To see that truth in action, let us return to our Gospel reading. Perhaps we ought to begin by taking a deep breath…😉
Jesus breathed on them: “Receive the holy Spirit,” he said, “If you forgive the sins of any, they are forgiven; if you hang on to the sins of any, they remain.”
But one member of the community wasn’t there when all of this went on. Thomas, who was called the Twin, got the story second-hand. And that wasn’t good enough.
When the other disciples told Thomas, "We have seen the Lord!” he said, “No way. Unless I see the marks of the nails in his hands, and touch and feel the wounds, and the warmth of his skin, I will not believe."
Don’t give me your pretty stories — don’t lie to me.
Good old Thomas. He speaks for all of us who insist on knowing: really and truly. None of this “virtual” business for him. Now, more than ever, he’s the man for us: he demands human contact; not even seeing is believing for him. “Unless I can touch and feel and experience the reality of the Lord — the solid humanity of Christ — I’m not buying it.”
A virtual Jesus, somebody else’s story about the Lord, has no power; it’s just a nice story. It is only when we experience the risen Christ: when we feel and know the reality of embodied compassion and love, when we are encouraged, nurtured, and cared for — only then can we say, “My Lord, and my God.”
Like Thomas we can insist: “Lord, I really need to see You in my life and my world.”
And, lo and behold!
A week later the Lord’s disciples were again gathered together in the house, and Thomas was with them. Although the doors were closed, Jesus came and stood in their midst.
“Peace be with you.” he said.
Then he turned to Thomas, “Touch and see my hands. Reach out and feel the wound in my side. Don’t doubt, but believe.”
Thomas answered him, “My Lord and my God!”

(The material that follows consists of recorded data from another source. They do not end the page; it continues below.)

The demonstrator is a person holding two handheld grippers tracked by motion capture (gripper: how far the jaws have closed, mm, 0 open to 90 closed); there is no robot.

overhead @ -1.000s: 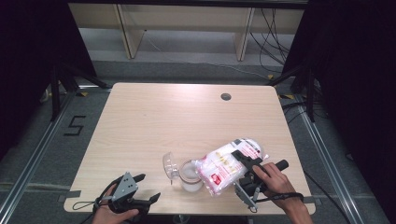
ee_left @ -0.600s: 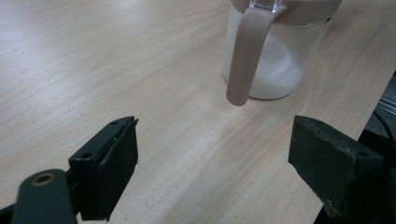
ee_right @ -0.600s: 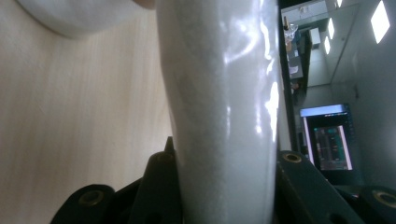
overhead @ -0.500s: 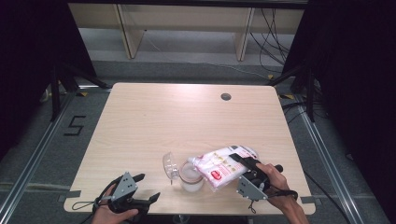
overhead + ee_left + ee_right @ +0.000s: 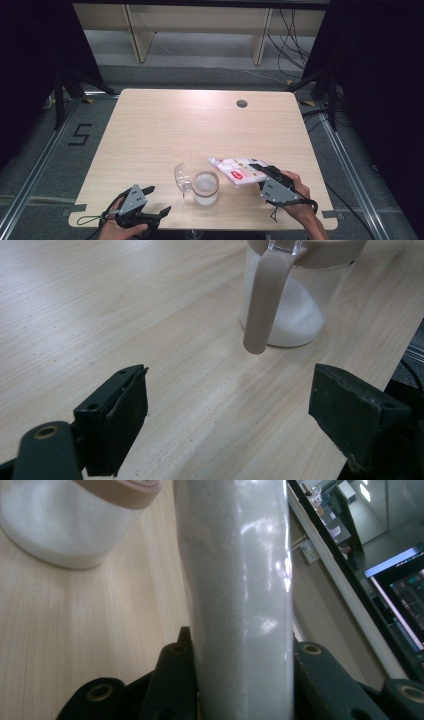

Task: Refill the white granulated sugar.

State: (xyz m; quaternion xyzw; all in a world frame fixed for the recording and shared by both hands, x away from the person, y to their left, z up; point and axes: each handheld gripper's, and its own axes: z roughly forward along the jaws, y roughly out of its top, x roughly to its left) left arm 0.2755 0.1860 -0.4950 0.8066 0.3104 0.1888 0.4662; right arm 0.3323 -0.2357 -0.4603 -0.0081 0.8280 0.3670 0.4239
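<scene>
A bag of white granules is gripped between the jaws of the right gripper and held tilted above the table, its far end just beside the open jar. The left gripper is held near the table's front edge, jaws apart and empty.

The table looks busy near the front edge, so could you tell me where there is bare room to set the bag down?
Free: the table's far half up to the round hole, and its left side. Crowded: the front strip, where the jar stands beside the bag.
</scene>
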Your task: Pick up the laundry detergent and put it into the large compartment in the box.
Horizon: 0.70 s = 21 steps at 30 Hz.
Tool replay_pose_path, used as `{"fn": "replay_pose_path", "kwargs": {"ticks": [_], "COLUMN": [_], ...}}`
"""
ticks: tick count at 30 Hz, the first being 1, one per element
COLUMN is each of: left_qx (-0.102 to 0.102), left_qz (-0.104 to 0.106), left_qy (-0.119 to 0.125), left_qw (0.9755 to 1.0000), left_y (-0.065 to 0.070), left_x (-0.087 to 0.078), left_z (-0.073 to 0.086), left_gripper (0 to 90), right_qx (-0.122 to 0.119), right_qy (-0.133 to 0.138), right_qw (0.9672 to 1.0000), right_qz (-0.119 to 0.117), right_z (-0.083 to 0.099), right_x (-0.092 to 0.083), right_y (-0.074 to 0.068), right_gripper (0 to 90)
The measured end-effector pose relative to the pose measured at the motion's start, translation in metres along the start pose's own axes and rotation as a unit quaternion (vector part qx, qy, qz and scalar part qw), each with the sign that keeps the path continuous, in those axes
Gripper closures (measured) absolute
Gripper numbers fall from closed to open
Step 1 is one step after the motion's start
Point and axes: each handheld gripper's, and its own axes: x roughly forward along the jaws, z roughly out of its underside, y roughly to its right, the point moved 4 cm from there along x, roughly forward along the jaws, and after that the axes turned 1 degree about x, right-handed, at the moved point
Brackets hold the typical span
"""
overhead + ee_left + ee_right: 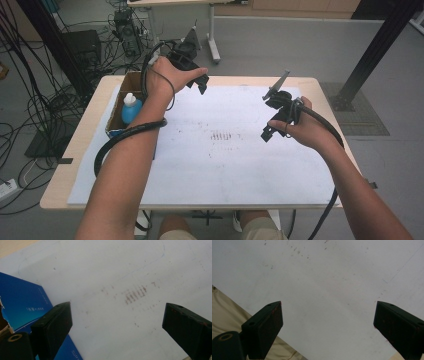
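You hold both claws wide open and empty over the white sheet (210, 160), left claw (200, 82) just beside the cardboard box (131, 82) with the blue bottle (131, 109), likely ready to reach in, right claw (272, 125) well apart from it.

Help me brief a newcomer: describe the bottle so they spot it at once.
Start at the white sheet covering the wooden table. At its left edge stands an open cardboard box. Inside sits the blue plastic bottle with a white cap, the only blue container there.
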Motion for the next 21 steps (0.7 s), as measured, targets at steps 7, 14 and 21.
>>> {"fn": "replay_pose_path", "kwargs": {"ticks": [7, 14, 21], "left_qx": [0.002, 0.001, 0.0], "left_qz": [0.001, 0.003, 0.004], "left_qy": [0.001, 0.002, 0.003], "left_qw": [1.0, 1.0, 1.0], "left_y": [0.0008, -0.0005, -0.002], "left_x": [-0.0016, -0.0008, -0.0019], "left_z": [-0.0009, 0.0003, 0.0012], "left_gripper": [9.6, 9.6, 9.6], "right_qx": [-0.002, -0.005, -0.004], "right_qy": [-0.001, -0.001, 0.0], "right_qw": [1.0, 1.0, 1.0], "right_qz": [0.0, -0.001, 0.0], "right_z": [0.0001, -0.0017, -0.0019], "right_x": [0.0011, 0.0018, 0.0015], "right_y": [0.0009, -0.0004, -0.0013], "right_gripper": [8.8, 8.8, 8.8]}}
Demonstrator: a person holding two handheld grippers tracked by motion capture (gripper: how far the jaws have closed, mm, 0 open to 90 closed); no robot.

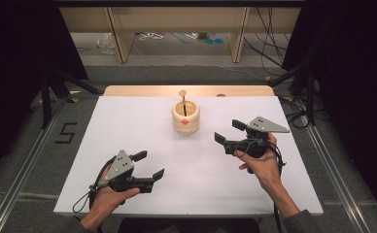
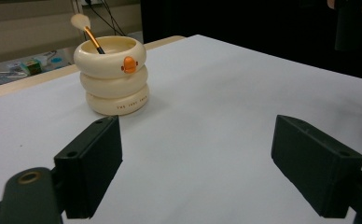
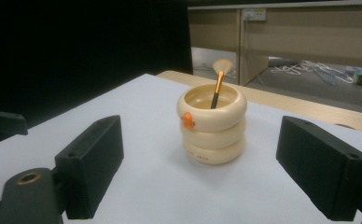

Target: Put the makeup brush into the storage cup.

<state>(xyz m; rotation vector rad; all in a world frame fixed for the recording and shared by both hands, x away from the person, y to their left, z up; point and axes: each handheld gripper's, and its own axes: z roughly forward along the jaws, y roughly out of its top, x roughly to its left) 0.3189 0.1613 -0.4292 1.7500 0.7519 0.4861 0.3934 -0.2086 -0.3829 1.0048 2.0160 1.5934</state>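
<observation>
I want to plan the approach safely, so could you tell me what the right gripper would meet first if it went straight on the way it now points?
Probably the cream holder with the brush: it stands centred ahead of the open right gripper, with bare white table before it.

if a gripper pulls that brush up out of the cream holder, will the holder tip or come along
Probably not. The holder looks squat and wide-based, so tipping seems unlikely. The brush leans loosely against the rim, so it should lift free. Its thin handle may be slippery and twist in the jaws.
</observation>
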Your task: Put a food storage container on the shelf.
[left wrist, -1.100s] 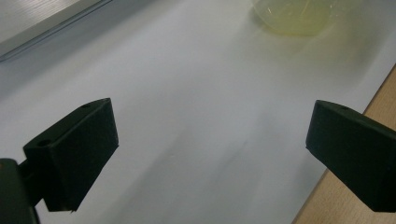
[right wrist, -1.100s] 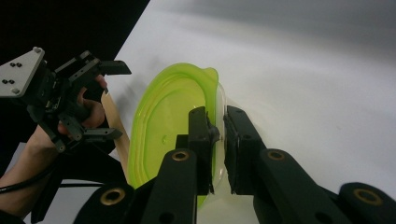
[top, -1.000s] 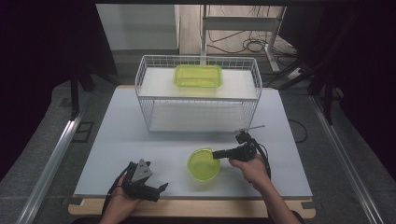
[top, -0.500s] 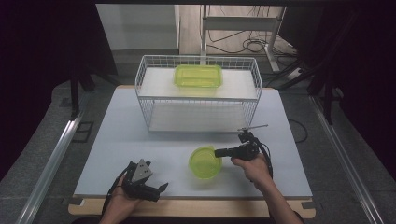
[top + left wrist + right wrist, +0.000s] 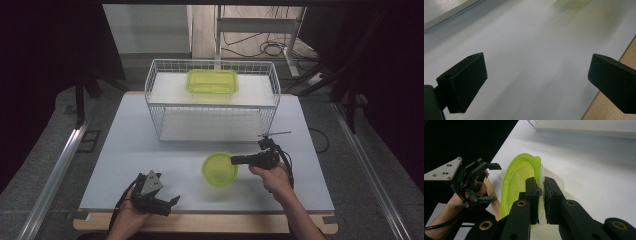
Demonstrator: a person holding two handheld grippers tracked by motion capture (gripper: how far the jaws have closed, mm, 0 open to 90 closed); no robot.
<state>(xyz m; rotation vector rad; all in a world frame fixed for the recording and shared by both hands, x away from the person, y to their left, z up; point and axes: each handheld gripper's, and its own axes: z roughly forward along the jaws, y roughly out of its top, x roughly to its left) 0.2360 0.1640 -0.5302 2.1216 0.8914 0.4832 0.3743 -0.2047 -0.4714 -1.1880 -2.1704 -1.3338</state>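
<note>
Gripping the green bowl's rim, your right tongs have nudged it slightly rightward — a lift looks next; left tongs rest wide open, empty.

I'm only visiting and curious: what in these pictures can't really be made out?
- Green bowl: near rim hidden behind the right gripper in the right gripper view.
- Green smear, left gripper view: too blurred to identify.
- Green container in the wire basket, high view: contents too small to tell.
</note>
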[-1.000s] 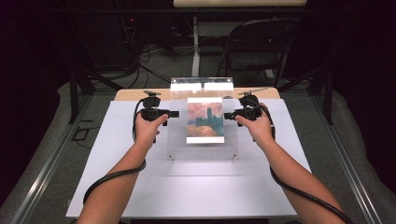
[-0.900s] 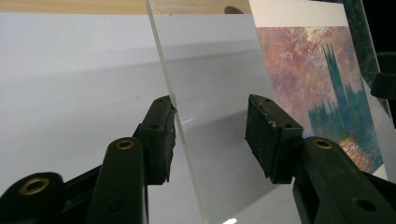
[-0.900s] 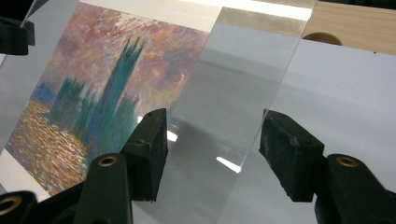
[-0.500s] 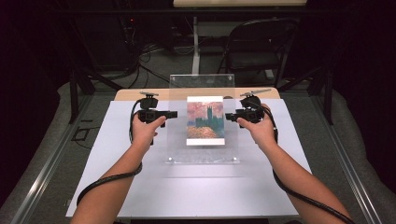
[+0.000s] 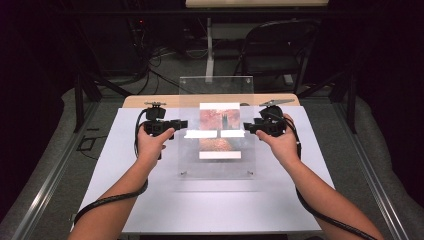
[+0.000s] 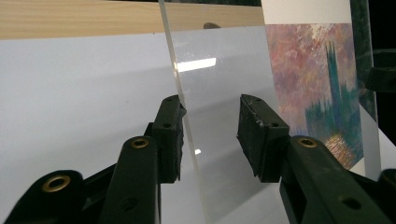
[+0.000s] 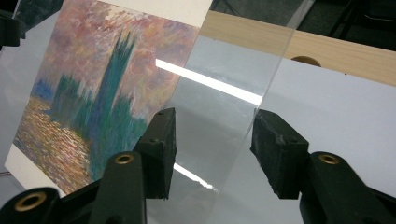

Jesus said, “Have you believed because you have seen me? Blessed are those who have not seen and yet have come to believe.”
Before we get carried away in thinking that Jesus is scolding Tom for having doubted, we need to remember that it was after “Jesus showed them his hands and his sides, then the disciples were delighted to see the Lord.” Up until that point those others apparently didn’t believe He was the risen Christ; further, it is Thomas who is the first disciple to call Jesus “my Lord and my God.” The fellow who insisted upon seeing the real Jesus in person, in the flesh, was the first apostle of the Christian faith! That seems like a pretty important point to consider.
The disciples saw Jesus do a lot of other things that weren’t written down. But what was included is there so that you may come to believe that Jesus is the Messiah, the Son of God, and that through believing you may have life in His name.
May we have life — real life — in Jesus’ name, may we make even the virtual world one in which the Truth is vibrantly, powerfully true and transforming; may we bless and heal, sustain and uplift all those we encounter. May we be living embodiments of Christ, wherever we are and whatever we do.
Christ’s grace and healing love be with you,
In Christ you have received the Holy Spirit, share that divine grace, kindness, and compassion with everyone you meet, wherever you are. That is the “contagion” our world is in desperate need of.